Figure 1. Uber’s edge infrastructure powers our mobile applications by routing mobile traffic either over the cloud infrastructure or directly to Uber’s managed data-centers.Hosting the edge servers on public cloud enables us to leverage its widely deployed network of Points of Presence, or PoPs. Terminating the QUIC/TCP connection closer to the user generally results in better performance, translating to lower latency and error rates for the HTTPS traffic. In addition, the cloud’s front-end servers support newer, more performant protocols that further lowers the latencies during poor network conditions. As such, it is critical we maximize the amount of HTTPS requests from mobile routed via the cloud regions to ensure the best possible user experience. 

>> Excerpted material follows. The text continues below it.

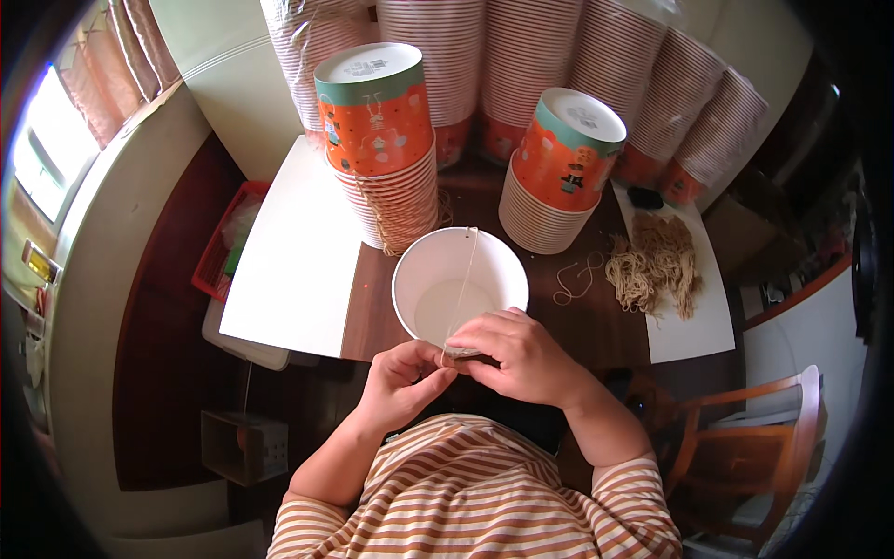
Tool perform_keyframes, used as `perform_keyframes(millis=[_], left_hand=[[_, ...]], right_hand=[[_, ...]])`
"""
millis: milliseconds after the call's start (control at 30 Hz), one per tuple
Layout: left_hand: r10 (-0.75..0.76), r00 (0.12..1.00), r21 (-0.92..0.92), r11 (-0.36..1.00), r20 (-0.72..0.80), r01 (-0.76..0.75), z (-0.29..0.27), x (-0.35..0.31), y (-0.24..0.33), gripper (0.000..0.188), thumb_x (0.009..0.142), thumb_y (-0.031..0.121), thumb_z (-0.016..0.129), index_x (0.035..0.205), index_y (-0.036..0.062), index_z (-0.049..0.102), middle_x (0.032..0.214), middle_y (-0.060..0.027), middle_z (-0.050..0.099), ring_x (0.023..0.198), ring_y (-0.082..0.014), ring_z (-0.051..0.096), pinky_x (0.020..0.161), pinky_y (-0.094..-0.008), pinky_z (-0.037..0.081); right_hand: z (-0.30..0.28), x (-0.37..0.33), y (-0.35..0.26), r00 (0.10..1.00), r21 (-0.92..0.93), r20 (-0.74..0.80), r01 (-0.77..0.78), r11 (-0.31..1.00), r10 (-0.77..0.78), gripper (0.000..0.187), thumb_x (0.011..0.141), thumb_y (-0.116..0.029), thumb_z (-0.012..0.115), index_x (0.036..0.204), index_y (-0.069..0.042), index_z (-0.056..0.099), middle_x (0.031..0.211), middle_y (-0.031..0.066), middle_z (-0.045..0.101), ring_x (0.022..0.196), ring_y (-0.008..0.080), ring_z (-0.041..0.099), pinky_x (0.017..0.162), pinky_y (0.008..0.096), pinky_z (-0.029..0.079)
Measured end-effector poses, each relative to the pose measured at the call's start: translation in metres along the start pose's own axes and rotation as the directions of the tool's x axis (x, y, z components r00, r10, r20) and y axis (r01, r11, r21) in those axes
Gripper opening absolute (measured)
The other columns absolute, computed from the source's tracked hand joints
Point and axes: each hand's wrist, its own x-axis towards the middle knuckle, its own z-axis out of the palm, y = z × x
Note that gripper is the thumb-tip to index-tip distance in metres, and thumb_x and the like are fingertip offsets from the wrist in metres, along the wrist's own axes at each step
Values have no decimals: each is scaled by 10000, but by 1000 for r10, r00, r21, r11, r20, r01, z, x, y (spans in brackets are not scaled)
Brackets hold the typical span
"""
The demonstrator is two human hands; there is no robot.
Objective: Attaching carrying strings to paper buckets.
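Note:
A white paper tub (426,272) is tipped toward me at the table's front edge, its open mouth facing up. A thin beige string (469,270) runs from a hole near its far rim, across the mouth, to my hands at the near rim. My left hand (406,382) pinches the string between thumb and fingertips just outside that rim. My right hand (517,359) grips the near rim, fingers over the inside and thumb below, close to the left fingertips. The fingers partly hide the near rim and the string's end there.
Upside-down stacks of orange-and-green tubs stand at left (377,121) and right (570,154), with beige strings draped by the left one. Tall wrapped tub stacks (433,56) line the back. String bundles (656,261) lie at right. A red basket (222,238) and wooden chair (792,438) flank the table.

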Motion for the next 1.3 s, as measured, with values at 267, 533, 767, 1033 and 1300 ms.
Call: perform_keyframes(millis=[267, 533, 767, 1033, 1300], left_hand=[[16, 999, -77, 997, -31, -19, -7, -2, -6, 54, 879, -3, 608, 931, -14, 610, 904, -46, 653, 820, -83, 603, 737, -211, 497], [0, 1000, -134, 991, -9, -1, -10, -2, -11, 59, 882, 3, 607, 938, -14, 608, 897, -48, 652, 825, -89, 606, 744, -218, 499], [1, 1000, -121, 993, 13, 0, -7, 1, -10, 65, 877, -14, 605, 942, -21, 604, 905, -61, 655, 842, -96, 616, 768, -230, 510], [8, 1000, -158, 987, 1, -8, -9, -1, -11, 70, 872, -22, 609, 942, -23, 602, 915, -68, 658, 858, -105, 628, 789, -235, 517], [159, 964, 157, 979, -214, -127, -8, -16, -35, 93, 828, -60, 635, 910, -22, 612, 898, -59, 666, 820, -94, 622, 735, -217, 496]], right_hand=[[8, -11, -8, 982, -254, -160, 59, 965, -102, 210, 669, -47, 742, 845, -87, 635, 799, 31, 614, 683, 198, 576, 637, 332, 407], [-6, -37, -19, 975, -323, -220, -80, 943, 7, 208, 688, -48, 732, 866, -79, 629, 829, 24, 602, 685, 197, 555, 645, 338, 400], [14, -19, -12, 973, -284, -230, -54, 957, -14, 330, 644, -51, 756, 950, -86, 637, 885, 31, 611, 750, 205, 589, 675, 338, 429], [21, -18, -9, 974, -300, -216, -4, 954, -64, 281, 644, -15, 744, 888, -73, 619, 855, 28, 595, 728, 208, 585, 656, 336, 444], [34, -33, -25, 964, -344, -263, -65, 937, -30, 276, 652, 19, 718, 896, -40, 604, 856, 69, 566, 694, 230, 564, 625, 342, 447]])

However, if app requests are always routed to the cloud, we risk significant service interruptions during both  local- and global-level disruptions. Such connectivity issues can be attributed to various components of the public clouds or the intermediate ISPs. Issues due to DNS service, load balancers, BGP routing, mis-configurations of network middleboxes, cloud outages etc. can lead to DNS or QUIC/ TCP connection timeouts. When disruptions occur, Uber’s platform must have the ability to dynamically failover and reroute incoming requests to our private data centers to ensure uninterrupted service. 
The front-end servers hosted in the cloud and data-centers are registered as different domain names. By selecting the most appropriate domain-name, the mobile apps can route requests either through the cloud regions or directly to the Uber data-centers.
Mobile Failover handling
To facilitate highly performant and reliable app experiences for our users, we built an in-house failover handler that resides within the mobile networking stack as an interceptor placed above the core HTTP2/QUIC layers. As HTTPS requests are generated from the application, they pass through the failover handler, that rewrites the domain-name (or host-name) before they are processed by the core HTTP library. This ensures that the HTTPS traffic can be dynamically routed to the appropriate edge servers. 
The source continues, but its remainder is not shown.